Mise en place d’une boucle » gestion de la relation client » (GRC)
La multiplicité des canaux de contact offerts tout en souhaitant avoir une vision centralisée de l’ensemble des contacts conduit à mettre en place de nouveaux systèmes d’enregistrement et de suivi ; un workflow et des outils puissants de stockage permettent de suivre les processus de bout en bout et de partager l’information quel que soit le canal par lequel l’opération a été faite.
Ceci conduit à la mise en place systématique d’enregistrement d’événements pour alimenter la boucle GRC, ce qui nécessite de faire évoluer de nombreux programmes qui conservaient ces événements à l’intérieur de leurs propres systèmes.
Le datawarehouse ainsi mis en place est alors utilisé, d’une part pour faire des études marketing sur le comportement des clients à partir de leurs comportements réels, et d’autre part pour préparer automatiquement des campagnes commerciales auprès de clients mieux ciblés.
Mise en place d’un véritable » Canal Internet »
La transformation des produits Internet en un réel canal de distribution nécessite de transformer ces produits réservés à des abonnés en d’une part un portail informationnel accessible à tous permettant aux seuls clients d’accéder à des services transactionnels tels qu’ils les connaissaient dans les anciens produits Internet.
Cette évolution conduit les informaticiens du fait de » l’ancienneté » de certains services Internet à des changements très lourds d’infrastructure avec des outils de portail, des outils de Web services, des middleware pour enfin accéder aux données bancaires. Tout cela en conservant un niveau de sécurité maximal.
L’ensemble de ces transformations a nécessité des remises en cause profondes dans les habitudes des informaticiens bancaires qui ont dû passer de l’utilisation systématique du développement propriétaire en Cobol sur mainframe à des architectures complexes mélangeant systèmes ouverts et mainframe, Cobol, XML et Java, développements propriétaires et logiciels achetés. À titre d’exemple un client qui appelle le centre d’appels BNP Paribas pour effectuer une opération bancaire va passer par une trentaine de machines informatiques ou de télécommunication.

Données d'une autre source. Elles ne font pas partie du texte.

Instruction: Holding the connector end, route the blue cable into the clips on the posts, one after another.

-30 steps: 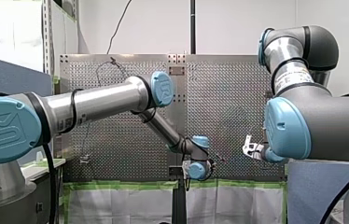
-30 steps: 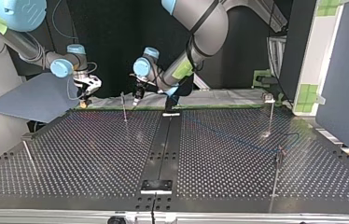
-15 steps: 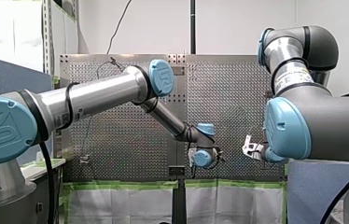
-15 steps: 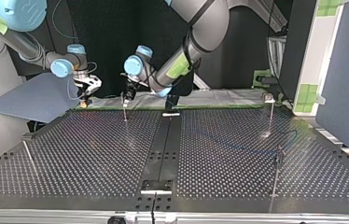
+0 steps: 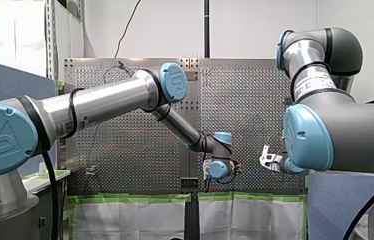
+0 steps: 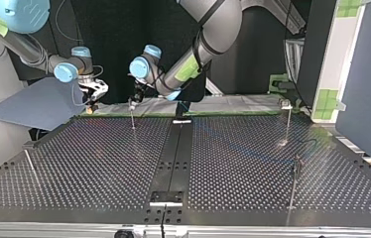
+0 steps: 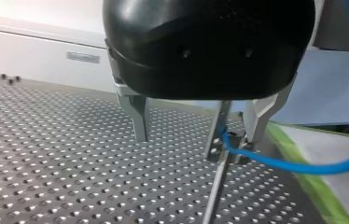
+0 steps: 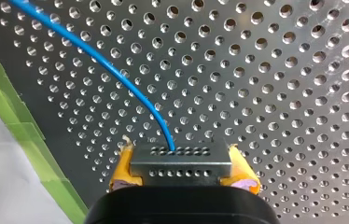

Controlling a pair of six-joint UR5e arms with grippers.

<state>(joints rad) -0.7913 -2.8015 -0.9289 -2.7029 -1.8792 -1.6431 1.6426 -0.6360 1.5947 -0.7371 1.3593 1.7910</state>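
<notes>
Blue cable (image 8: pixel 130 84) runs from the drilled metal connector block (image 8: pixel 180 161), which the right gripper (image 8: pixel 182 169) clamps between yellow pads, seemingly to anchor that end, to the clip (image 7: pixel 217 144) on the thin steel post (image 7: pixel 214 186), which the black left gripper (image 7: pixel 197 134) straddles with metal fingers (image 7: pixel 137 116) spread, likely guiding it in

Slim posts (image 6: pixel 132 116) on perforated table (image 6: pixel 99 163)
</notes>
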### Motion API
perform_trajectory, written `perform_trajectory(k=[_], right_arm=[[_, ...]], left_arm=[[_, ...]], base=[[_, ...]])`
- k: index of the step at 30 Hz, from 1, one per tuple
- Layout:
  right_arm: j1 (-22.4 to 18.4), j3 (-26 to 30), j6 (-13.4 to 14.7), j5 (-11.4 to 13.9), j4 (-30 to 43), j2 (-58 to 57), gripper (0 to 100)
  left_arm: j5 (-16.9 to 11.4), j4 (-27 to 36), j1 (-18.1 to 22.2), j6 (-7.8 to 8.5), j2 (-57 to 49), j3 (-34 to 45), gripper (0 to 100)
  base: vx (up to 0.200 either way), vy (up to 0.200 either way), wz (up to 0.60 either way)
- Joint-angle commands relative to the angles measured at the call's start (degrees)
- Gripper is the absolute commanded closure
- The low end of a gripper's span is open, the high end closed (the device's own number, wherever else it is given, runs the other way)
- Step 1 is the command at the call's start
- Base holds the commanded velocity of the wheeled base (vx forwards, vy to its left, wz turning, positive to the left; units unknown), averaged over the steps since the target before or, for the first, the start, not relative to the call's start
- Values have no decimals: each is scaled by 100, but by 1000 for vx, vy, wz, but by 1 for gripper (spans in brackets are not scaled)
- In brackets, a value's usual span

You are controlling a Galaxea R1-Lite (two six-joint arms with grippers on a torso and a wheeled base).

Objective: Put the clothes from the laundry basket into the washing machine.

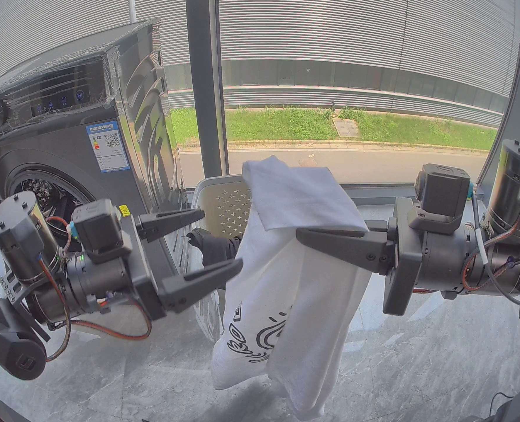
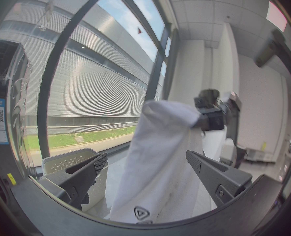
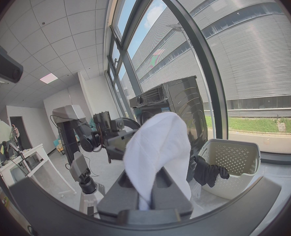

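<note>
A white shirt point(image 1: 295, 276) with a black print hangs in mid-air over the floor, pinched near its top by my right gripper point(image 1: 307, 238), which is shut on it. The same white shirt point(image 3: 158, 145) bulges up between the closed fingers point(image 3: 171, 194) in the right wrist view. My left gripper point(image 1: 204, 244) stands open just left of the cloth, the white shirt point(image 2: 161, 161) hanging beyond its spread fingers. Behind is the white laundry basket point(image 1: 224, 203), a dark garment point(image 1: 213, 244) draped over its rim. The washing machine point(image 1: 66, 142) stands at the left, drum opening point(image 1: 46, 191) showing.
A tall window with a dark upright post point(image 1: 204, 71) runs behind the basket. Grey marble floor point(image 1: 424, 358) spreads to the right. In the right wrist view a white table point(image 3: 30, 158) stands far off in the room.
</note>
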Motion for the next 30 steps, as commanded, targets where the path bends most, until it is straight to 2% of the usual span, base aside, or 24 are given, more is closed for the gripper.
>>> perform_trajectory(k=[1,5,10,11,12,14,17,22,25,30], right_arm=[[-13,83,338,80,-5,-477,100],[-31,57,426,80,-5,-583,100],[-48,31,434,283,-5,-767,100],[-48,31,434,283,-5,-767,100],[-57,13,461,300,4,-803,100],[-57,4,478,309,4,-820,100],[-57,-172,514,406,4,-820,100],[-57,-514,522,485,48,-776,100],[-48,-532,522,529,48,-776,100],[13,-550,531,590,48,-785,100]], left_arm=[[-820,-329,407,803,23,1017,0],[-917,-329,451,821,14,1368,0],[-1400,-338,566,882,32,1975,0],[-1418,-338,566,891,32,1992,0],[-1558,-329,566,952,76,2159,0],[-1602,-329,566,979,120,2212,0],[-1664,-373,574,1304,594,2221,0],[-1831,-839,706,1893,1491,2212,0],[-1892,-857,741,1910,1719,2177,0],[-1892,-848,1119,1902,2168,1860,0]], base=[[0,0,0],[0,0,0],[0,0,0],[0,0,0],[0,0,0],[0,0,0],[0,0,0],[0,0,0],[0,0,0],[0,0,0]])
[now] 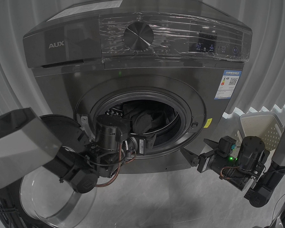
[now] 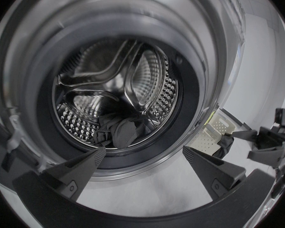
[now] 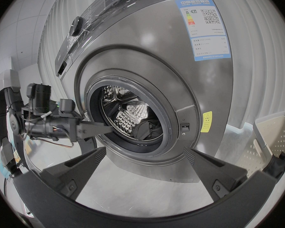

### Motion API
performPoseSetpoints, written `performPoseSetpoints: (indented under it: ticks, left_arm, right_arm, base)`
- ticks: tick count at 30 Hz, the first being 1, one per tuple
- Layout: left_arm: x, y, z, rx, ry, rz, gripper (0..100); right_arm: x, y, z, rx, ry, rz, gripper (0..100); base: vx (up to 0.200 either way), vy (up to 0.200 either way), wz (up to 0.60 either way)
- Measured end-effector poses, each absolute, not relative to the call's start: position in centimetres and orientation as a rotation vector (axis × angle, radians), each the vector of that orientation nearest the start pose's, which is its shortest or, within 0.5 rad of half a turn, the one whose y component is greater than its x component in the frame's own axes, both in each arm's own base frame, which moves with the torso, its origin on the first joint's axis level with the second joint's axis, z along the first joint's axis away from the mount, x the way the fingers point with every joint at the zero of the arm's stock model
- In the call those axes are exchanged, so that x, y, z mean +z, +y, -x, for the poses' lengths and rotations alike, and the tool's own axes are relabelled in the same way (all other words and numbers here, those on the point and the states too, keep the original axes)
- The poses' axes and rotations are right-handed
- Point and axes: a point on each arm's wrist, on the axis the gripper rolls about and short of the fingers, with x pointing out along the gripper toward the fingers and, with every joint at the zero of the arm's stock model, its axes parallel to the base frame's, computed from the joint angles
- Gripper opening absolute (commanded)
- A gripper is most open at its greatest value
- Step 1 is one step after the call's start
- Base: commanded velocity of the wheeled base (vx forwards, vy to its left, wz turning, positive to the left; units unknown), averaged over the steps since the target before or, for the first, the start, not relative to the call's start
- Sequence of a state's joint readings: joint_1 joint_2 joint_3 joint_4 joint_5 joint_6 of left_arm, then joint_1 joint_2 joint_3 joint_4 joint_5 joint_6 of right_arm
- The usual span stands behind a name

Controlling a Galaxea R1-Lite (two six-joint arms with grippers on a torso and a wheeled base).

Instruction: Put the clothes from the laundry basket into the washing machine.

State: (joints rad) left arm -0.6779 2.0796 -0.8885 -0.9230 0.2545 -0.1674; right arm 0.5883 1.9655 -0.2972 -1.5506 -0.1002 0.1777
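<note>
Drum ahead, left claw spread, seemingly outside

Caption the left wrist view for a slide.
Open left gripper facing the washing machine drum, dark clothes lying inside; white laundry basket beside it.

Count: one washing machine is standing with one round door hanging open. One dial and two stickers are sitting on its front: one blue-and-white label and one yellow sticker. One dark heap of clothes is lying in the drum; separate pieces cannot be counted. One laundry basket is standing beside the machine, one dark garment hanging at its rim. Two grippers are working here, the left gripper and the right gripper, each spreading two fingers.
</note>
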Motion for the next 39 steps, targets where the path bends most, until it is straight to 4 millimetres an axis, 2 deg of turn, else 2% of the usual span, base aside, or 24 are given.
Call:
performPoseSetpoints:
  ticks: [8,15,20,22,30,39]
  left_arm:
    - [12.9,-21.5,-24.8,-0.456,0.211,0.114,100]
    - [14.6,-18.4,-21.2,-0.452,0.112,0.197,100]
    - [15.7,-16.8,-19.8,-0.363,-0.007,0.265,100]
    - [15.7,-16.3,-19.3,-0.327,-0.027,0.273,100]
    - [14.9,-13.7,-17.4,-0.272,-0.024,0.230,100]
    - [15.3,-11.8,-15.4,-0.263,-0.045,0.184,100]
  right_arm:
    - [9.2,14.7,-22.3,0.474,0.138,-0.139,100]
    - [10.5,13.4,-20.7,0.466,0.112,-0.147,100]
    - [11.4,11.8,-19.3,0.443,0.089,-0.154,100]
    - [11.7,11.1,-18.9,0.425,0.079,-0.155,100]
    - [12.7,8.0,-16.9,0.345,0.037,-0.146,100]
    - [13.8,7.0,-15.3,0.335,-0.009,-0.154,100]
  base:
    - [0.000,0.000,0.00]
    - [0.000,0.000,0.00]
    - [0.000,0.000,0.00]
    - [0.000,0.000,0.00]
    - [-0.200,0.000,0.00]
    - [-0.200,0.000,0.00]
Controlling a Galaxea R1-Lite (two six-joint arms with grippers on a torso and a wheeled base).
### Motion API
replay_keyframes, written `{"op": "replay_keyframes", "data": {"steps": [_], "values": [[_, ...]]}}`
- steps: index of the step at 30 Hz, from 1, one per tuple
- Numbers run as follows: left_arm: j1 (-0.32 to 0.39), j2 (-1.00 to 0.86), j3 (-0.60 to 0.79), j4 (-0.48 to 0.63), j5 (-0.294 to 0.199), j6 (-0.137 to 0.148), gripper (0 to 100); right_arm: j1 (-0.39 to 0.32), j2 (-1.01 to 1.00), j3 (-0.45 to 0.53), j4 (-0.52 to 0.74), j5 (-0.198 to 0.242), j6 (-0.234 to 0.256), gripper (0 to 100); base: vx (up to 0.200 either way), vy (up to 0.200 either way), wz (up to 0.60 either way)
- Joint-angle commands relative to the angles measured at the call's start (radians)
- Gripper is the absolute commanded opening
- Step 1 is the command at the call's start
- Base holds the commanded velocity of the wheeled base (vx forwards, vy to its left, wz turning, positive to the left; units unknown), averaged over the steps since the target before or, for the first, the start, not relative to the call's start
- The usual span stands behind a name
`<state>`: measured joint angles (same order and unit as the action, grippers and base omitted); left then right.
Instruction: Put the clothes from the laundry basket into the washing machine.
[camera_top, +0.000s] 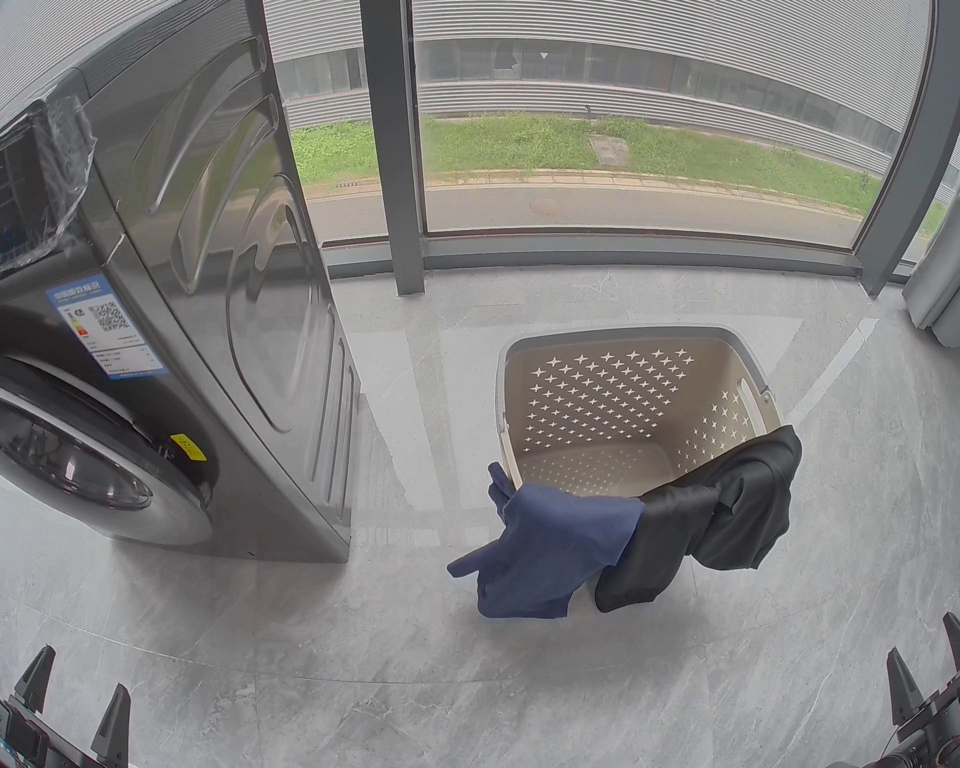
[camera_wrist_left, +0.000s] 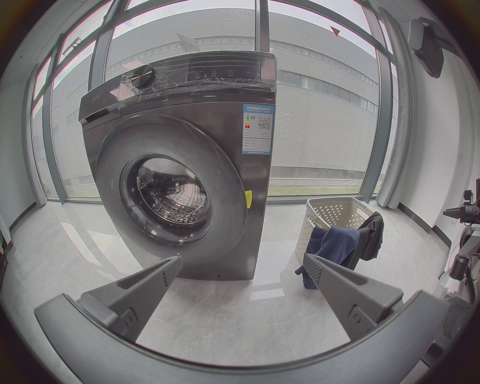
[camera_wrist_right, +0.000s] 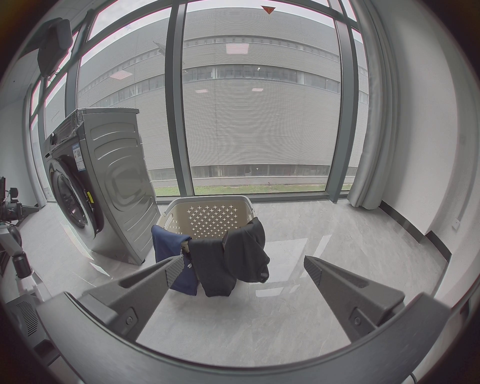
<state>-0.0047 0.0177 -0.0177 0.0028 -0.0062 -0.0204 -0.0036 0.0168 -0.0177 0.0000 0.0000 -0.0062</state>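
Key relation: clothes sit ahead of both claws, well apart from each, closer to the right arm.

Head view: laundry basket (camera_top: 620, 400) stands on the floor (camera_top: 400, 650), centre-right of the frame. Two garments are draped over its near rim and hang down outside it: blue garment (camera_top: 550, 550) toward the lower centre, black garment (camera_top: 725, 510) just right of it, the two overlapping where they meet. Together they form a band along the rim, long axis left to right in the frame, rising a little toward the right. The basket's inside looks otherwise bare.

Right claw (camera_top: 922, 640) is in the lower right corner, released, holding nothing. The black garment lies up and left of it, nearer than anything else. Right wrist view: right claw (camera_wrist_right: 242, 260) spread wide, both garments straight ahead, black garment (camera_wrist_right: 240, 257) about centred between the fingers, blue garment (camera_wrist_right: 172, 255) near one fingertip line.

Left claw (camera_top: 82, 675) is in the lower left corner, also released and empty. Left wrist view: left claw (camera_wrist_left: 241, 260) faces the washing machine (camera_wrist_left: 200, 165), the basket (camera_wrist_left: 335, 212) off to the right of the frame.

Washing machine (camera_top: 170, 300) fills the left of the head frame, well apart from the basket. Its round door (camera_top: 80, 470) looks shut, a judgement only.

Judgement: right arm is better placed for the first pick, coming forward and down across the band at the rim.
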Motion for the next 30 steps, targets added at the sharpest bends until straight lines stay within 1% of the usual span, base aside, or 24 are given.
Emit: {"op": "replay_keyframes", "data": {"steps": [1,2,30], "values": [[0.0,-0.008,0.016,0.0,0.0,0.0,100,0.001,-0.012,0.016,0.0,0.0,0.0,100,0.0,0.0,0.0],[0.0,-0.008,0.016,0.0,0.0,0.0,100,0.001,-0.012,0.016,0.0,0.0,0.0,100,0.0,0.0,0.0],[0.0,-0.008,0.016,0.0,0.0,-0.001,100,0.001,-0.012,0.016,0.0,0.0,-0.001,100,0.0,0.2,0.0]]}}
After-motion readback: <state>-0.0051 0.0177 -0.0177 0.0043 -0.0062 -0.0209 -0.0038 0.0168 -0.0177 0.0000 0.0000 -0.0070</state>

Ce changement important des habitudes informatiques bancaires permet aujourd’hui d’enregistrer chaque mois :
- 2 millions d’appels vers le serveur vocal informatique,
- 580 000 appels vers le centre de relations clients,
- 5 millions de contacts vers le portail Internet, dont 2 millions vont générer des opérations bancaires,
- 9 millions d’ouvertures de dossiers clients dans les agences et le centre de relations clients,
- 1,2 million de contacts clients grâce aux outils de gestion de campagne basés sur la boucle GRC,
tout cela utilisant les mêmes programmes de traitement et la même base de données élémentaires.
Ces évolutions technologiques ont permis à la banque de détail de passer d’un marketing produit à un marketing clients indispensable pour affronter la saturation du marché bancaire existant aujourd’hui dans notre pays.